I knew the place but had not yet tasted the knafeh. Now, it's also a firm part of my food tours. Aldimashqi is just one of the many Syrian establishments that have cropped up in my kiez since 2015, joining the restaurants opened by the Palestinians and Lebanese who came to Germany in the 1970s, 80s and 90s.
These days, people flock from all over the country to what has become known affectionately as “Arab Allee” to gorge on hummus, msabbaha and man’ouche at now famous haunts such as Azzam, Akroum and Al Pasha. It is also the place to stock up on tahini, olives, vine leaves, za’atar, labneh and whatever else you need to make a feast at home.
These Arab joints complement the older Turkish establishments, which typically serve lentil soup, manti, börek and much more. My favourite is Gözleme on Karl-Marx-Straße, where women make the dough and filling in front of the customers as if it were no effort at all. The yoghurt sauce served with the potato manti is garlicky enough to ward off all winter colds and my French grandmother would have approved.
She too was briefly a refugee at the age of 16, fleeing her home town south of Paris when the Wehrmacht invaded Belgium 80 years ago. In the chaos, she ended up separated from her relatives but in a car with a young male acquaintance (who did not turn out to be my grandfather). There were air raids and it was terrifying. When they ran out of petrol, they had no choice but to turn back. It was months before the whole family, including the grandparents, was reunited. They were all alive but they had lost their flat in a bomb attack.

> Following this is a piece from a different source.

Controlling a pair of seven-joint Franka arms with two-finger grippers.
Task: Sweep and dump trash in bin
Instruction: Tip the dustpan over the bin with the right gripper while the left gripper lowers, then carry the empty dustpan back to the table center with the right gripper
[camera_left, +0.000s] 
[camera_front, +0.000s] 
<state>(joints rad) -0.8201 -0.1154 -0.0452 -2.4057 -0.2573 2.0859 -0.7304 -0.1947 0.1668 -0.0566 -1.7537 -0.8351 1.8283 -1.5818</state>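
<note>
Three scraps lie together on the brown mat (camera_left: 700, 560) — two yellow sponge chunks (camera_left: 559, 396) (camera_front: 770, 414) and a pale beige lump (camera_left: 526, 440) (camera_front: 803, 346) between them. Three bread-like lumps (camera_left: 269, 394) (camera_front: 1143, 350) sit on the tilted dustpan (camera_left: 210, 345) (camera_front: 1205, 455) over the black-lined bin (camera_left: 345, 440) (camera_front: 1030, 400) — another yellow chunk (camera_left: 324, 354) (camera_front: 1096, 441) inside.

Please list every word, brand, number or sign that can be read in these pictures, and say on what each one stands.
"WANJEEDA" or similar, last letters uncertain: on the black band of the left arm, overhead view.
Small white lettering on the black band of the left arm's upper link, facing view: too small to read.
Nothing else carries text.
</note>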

It is a human instinct to want to escape bombs, destruction, death and also disease, as COVID-19 has reminded us.
In France, about a million wealthy Parisians are thought to have fled just before the country went into lockdown. Now that they have returned, will they have more empathy for the refugees who live in the capital’s less affluent districts?
Almost comically, Trump recently “fled” to his bunker when protesters gathered outside the White House.
It’s a shame that he didn’t stay there, but presumably the reception wasn't good enough for him to send out his toxic tweets.
I guess we can only sit tight and pray (ha!) that he is voted out in November, though his enablers will remain.
Meanwhile, we can actively take part in the Black Lives Matter movement and try to generate desperately needed change in a country built on genocide and slavery.
In Germany, too, the BLM movement has prompted a long overdue debate about discrimination, racism and the legacy of colonialism to add to the discussion about the unfair (to put it mildly) treatment of refugees.
It's going to be a long haul, but what better accompaniment than baklava and falafel?